→ DIRECTIONS FOR THIS TASK
Would it be possible to write out each entry below exactly, without the pictures?
━━━━━ EXERCISE MATERIAL ━━━━━
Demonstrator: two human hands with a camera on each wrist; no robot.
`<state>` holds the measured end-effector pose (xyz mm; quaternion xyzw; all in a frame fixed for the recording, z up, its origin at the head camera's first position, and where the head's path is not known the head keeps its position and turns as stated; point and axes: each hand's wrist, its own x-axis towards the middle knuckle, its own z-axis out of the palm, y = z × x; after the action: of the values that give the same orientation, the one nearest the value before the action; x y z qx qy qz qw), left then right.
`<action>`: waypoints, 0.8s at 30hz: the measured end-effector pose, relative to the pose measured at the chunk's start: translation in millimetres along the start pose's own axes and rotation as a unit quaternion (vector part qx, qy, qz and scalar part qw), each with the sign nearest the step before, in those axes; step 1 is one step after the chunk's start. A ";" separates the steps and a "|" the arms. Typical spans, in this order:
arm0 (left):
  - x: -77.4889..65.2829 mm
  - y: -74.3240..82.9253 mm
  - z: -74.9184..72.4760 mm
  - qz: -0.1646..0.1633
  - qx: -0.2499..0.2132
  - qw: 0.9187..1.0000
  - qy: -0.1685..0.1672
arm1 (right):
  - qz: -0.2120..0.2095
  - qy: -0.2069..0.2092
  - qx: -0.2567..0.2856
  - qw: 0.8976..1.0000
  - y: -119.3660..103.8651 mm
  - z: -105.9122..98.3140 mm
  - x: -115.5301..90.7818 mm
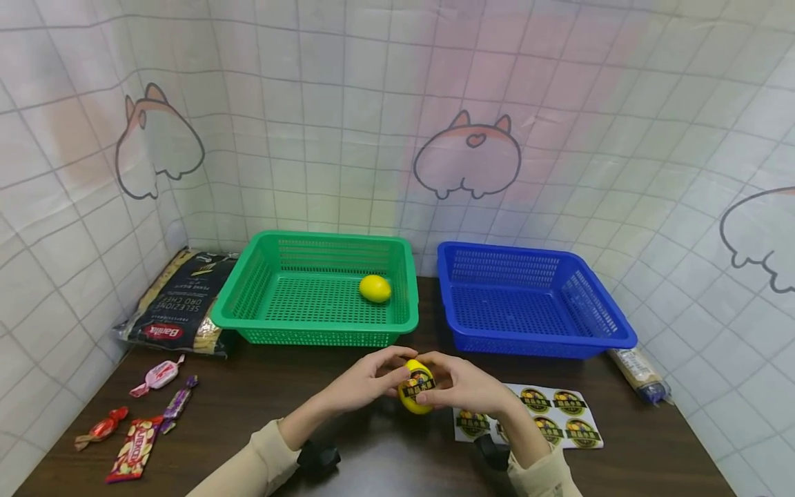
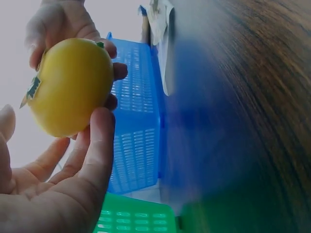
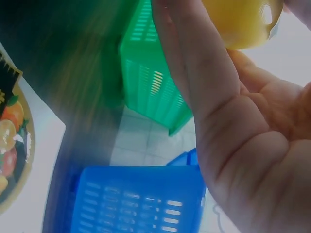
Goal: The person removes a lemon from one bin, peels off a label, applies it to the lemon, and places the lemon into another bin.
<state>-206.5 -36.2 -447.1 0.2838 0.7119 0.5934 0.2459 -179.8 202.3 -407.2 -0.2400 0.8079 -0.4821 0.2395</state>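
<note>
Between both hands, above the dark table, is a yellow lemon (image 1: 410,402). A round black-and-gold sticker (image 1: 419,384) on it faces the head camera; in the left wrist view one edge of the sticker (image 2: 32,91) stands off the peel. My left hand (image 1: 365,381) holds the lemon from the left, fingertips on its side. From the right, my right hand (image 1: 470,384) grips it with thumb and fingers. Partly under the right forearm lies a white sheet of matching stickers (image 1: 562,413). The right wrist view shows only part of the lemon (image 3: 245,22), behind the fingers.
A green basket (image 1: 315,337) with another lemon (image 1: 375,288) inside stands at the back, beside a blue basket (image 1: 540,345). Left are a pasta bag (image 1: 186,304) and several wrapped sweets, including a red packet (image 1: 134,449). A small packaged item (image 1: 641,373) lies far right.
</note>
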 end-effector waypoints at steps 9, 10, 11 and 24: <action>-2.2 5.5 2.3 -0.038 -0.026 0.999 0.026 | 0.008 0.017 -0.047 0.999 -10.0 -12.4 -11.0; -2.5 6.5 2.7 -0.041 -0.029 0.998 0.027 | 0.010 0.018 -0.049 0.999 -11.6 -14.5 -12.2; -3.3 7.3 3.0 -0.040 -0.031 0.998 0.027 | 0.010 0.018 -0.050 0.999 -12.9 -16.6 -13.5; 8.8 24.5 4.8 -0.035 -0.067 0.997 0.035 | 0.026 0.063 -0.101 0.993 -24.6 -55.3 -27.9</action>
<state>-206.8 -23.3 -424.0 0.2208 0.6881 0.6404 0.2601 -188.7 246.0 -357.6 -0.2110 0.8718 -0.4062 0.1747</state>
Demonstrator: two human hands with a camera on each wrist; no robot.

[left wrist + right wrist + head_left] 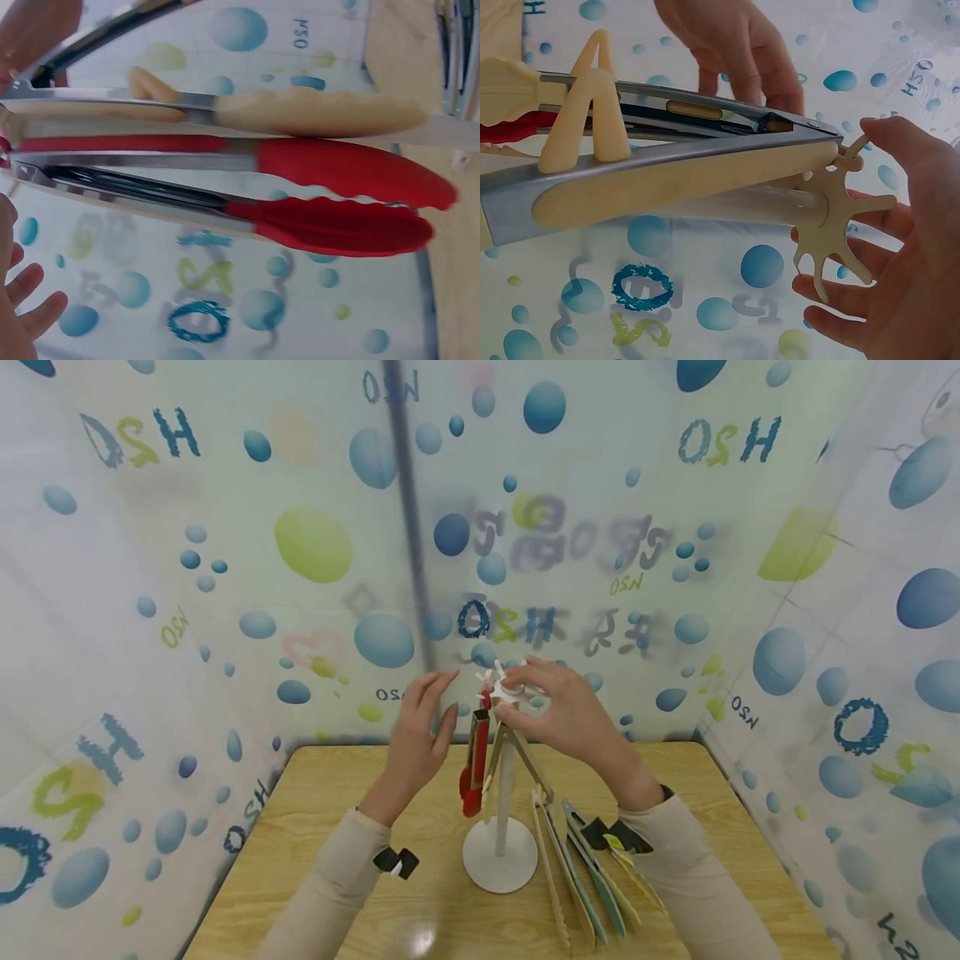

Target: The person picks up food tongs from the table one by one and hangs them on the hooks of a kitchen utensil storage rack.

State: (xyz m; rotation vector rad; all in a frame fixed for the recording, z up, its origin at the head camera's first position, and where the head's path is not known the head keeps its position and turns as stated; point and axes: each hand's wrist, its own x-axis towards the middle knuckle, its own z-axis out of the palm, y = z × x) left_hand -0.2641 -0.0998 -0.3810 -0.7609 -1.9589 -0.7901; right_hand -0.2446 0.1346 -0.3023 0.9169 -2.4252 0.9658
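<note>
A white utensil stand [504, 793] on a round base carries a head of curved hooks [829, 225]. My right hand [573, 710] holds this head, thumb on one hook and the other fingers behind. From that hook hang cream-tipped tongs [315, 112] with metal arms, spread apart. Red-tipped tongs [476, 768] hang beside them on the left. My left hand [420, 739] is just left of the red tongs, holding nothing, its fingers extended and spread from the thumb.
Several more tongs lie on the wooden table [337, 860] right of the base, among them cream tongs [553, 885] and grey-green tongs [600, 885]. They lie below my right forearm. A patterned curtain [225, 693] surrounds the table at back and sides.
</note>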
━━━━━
→ SOLUTION TO THE EXERCISE
Demonstrator: two human hands with a camera on each wrist; no robot.
`<state>` holds the measured end-effector pose (xyz mm; quaternion xyzw; all in a frame fixed for the recording, z up, its origin at the head camera's first position, and where the head's path is not known the head keeps its position and turns as stated; point and axes: each hand's wrist, its own x-axis towards the middle knuckle, its own z-axis out of the palm, y = z × x; after the action: of the values that give the same orientation, the one nearest the value before the action; x y z qx qy qz qw), left then right.
`<action>`: waypoints, 0.8s at 30hz: the measured end-effector pose, relative to the pose measured at the chunk's start: translation in millimetres along the start pose's own axes and rotation as a unit quaternion (vector part qx, qy, qz and scalar part qw), each with the sign nearest the step before, in those axes; step 1 is one step after the chunk's start. A ";" separates the steps and a "|" the arms. Typical spans, in this order:
arm0 (left):
  - x: -77.4889..65.2829 mm
  - y: -74.3240..82.9253 mm
  - z: -74.9184..72.4760 mm
  - qz: -0.1646..0.1633
  - qx: -0.2499..0.2132
  - qw: 0.9187..1.0000
  - qy: -0.1685..0.1672
arm1 (right):
  - qz: -0.2120..0.2095
  - qy: -0.2069..0.2092
  - qx: -0.2567..0.2856
  - qw: 0.8976..1.0000
  - y: -119.3660..103.8651 mm
  - z: -105.9122..98.3140 mm
  - x: -115.5301..90.7818 mm
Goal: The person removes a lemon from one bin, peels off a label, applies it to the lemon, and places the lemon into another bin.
<state>-206.5 -36.2 -447.1 0.2838 0.7119 0.5934 0.2459 -179.8 202.3 -407.2 -0.2400 0.8079 -0.4821 0.2395</state>
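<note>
Between both hands, above the dark table, is a yellow lemon (image 1: 410,402). A round black-and-gold sticker (image 1: 419,384) on it faces the head camera; in the left wrist view one edge of the sticker (image 2: 32,91) stands off the peel. My left hand (image 1: 365,381) holds the lemon from the left, fingertips on its side. From the right, my right hand (image 1: 470,384) grips it with thumb and fingers. Partly under the right forearm lies a white sheet of matching stickers (image 1: 562,413). The right wrist view shows only part of the lemon (image 3: 245,22), behind the fingers.
A green basket (image 1: 315,337) with another lemon (image 1: 375,288) inside stands at the back, beside a blue basket (image 1: 540,345). Left are a pasta bag (image 1: 186,304) and several wrapped sweets, including a red packet (image 1: 134,449). A small packaged item (image 1: 641,373) lies far right.
</note>
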 end-effector waypoints at steps 9, 10, 11 and 24: <action>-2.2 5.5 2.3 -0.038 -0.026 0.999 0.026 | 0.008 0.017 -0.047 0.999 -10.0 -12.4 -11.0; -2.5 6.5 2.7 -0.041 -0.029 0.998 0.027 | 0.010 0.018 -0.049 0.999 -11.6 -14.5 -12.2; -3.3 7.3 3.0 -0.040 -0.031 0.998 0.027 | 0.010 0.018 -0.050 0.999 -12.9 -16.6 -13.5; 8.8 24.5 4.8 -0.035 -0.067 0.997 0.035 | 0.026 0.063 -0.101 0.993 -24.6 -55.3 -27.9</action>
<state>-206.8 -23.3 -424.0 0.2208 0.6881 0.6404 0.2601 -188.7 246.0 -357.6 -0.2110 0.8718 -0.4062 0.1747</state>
Demonstrator: two human hands with a camera on each wrist; no robot.

[left wrist + right wrist + head_left] 

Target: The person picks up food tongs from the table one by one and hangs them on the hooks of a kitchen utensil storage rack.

State: (xyz m; rotation vector rad; all in a frame fixed for the recording, z up, its origin at the head camera's first position, and where the head's path is not known the head keeps its position and turns as stated; point and axes: each hand's wrist, its own x-axis towards the middle knuckle, its own z-axis out of the palm, y = z × x) left_hand -0.2641 -0.0998 -0.3810 -0.7609 -1.9589 -0.7901; right_hand -0.2446 0.1346 -0.3023 0.9169 -2.4252 0.9658
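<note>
A white utensil stand [504, 793] on a round base carries a head of curved hooks [829, 225]. My right hand [573, 710] holds this head, thumb on one hook and the other fingers behind. From that hook hang cream-tipped tongs [315, 112] with metal arms, spread apart. Red-tipped tongs [476, 768] hang beside them on the left. My left hand [420, 739] is just left of the red tongs, holding nothing, its fingers extended and spread from the thumb.
Several more tongs lie on the wooden table [337, 860] right of the base, among them cream tongs [553, 885] and grey-green tongs [600, 885]. They lie below my right forearm. A patterned curtain [225, 693] surrounds the table at back and sides.
</note>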

The exercise is done, and no more output is needed.